What is being asked
Your answer should be the exact lines of the data below from the one containing "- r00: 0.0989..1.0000" through the one containing "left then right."; please include nothing else.

--- Recorded data ---

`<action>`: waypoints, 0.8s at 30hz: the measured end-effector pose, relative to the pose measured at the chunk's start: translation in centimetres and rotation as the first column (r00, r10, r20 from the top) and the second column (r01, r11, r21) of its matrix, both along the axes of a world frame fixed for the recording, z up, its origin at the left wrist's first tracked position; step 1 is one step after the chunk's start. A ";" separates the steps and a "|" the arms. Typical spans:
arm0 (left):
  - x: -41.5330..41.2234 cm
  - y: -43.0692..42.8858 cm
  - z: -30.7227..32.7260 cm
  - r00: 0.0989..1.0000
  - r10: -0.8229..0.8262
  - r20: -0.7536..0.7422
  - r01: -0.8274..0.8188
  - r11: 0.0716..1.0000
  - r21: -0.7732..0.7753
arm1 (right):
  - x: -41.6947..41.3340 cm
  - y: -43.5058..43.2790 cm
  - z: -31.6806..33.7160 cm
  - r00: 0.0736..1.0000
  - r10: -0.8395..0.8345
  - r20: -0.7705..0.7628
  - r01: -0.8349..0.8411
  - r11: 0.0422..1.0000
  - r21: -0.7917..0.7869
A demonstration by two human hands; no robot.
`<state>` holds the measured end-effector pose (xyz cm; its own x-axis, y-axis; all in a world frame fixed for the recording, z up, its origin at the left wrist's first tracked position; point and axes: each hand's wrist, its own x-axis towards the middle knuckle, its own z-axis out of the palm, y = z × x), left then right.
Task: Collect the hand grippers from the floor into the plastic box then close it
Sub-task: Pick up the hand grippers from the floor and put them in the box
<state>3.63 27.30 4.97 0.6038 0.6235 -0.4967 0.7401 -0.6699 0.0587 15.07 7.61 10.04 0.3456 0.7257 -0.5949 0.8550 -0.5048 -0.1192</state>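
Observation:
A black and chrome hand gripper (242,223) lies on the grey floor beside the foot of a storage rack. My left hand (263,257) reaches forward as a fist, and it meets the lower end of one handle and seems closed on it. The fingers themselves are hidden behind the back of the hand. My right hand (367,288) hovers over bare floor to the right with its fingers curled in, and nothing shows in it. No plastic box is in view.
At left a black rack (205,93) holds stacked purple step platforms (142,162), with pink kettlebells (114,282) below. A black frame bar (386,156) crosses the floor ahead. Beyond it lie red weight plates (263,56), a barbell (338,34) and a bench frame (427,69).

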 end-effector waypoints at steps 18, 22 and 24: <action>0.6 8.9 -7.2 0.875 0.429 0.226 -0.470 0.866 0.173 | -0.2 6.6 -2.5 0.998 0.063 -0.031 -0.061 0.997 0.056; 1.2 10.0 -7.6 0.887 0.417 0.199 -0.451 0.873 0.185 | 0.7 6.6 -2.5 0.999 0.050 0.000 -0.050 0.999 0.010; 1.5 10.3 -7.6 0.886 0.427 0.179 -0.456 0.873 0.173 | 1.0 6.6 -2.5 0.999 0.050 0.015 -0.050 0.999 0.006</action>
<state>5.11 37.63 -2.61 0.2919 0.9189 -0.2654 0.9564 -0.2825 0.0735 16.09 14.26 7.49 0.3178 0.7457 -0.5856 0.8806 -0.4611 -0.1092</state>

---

Result of this exercise
  - r00: 0.0989..1.0000
  - r10: -0.8229..0.8262
  - r20: -0.7536..0.7422
  - r01: -0.8274..0.8188
  - r11: 0.0716..1.0000
  - r21: -0.7732..0.7753
arm1 (right):
  - x: -41.6947..41.3340 cm
  - y: -43.5058..43.2790 cm
  - z: -31.6806..33.7160 cm
  - r00: 0.0736..1.0000
  - r10: -0.8395..0.8345
  - r20: -0.7705..0.7628
  - r01: -0.8349..0.8411
  - r11: 0.0422..1.0000
  - r21: -0.7917..0.7869
A demonstration by two human hands; no robot.
`<state>` holds the measured end-effector pose (xyz cm; its own x-axis, y-axis; all in a world frame fixed for the recording, z up, its origin at the left wrist's first tracked position; point and axes: each hand's wrist, its own x-axis towards the middle knuckle, its own z-axis out of the palm, y = z × x), left then right.

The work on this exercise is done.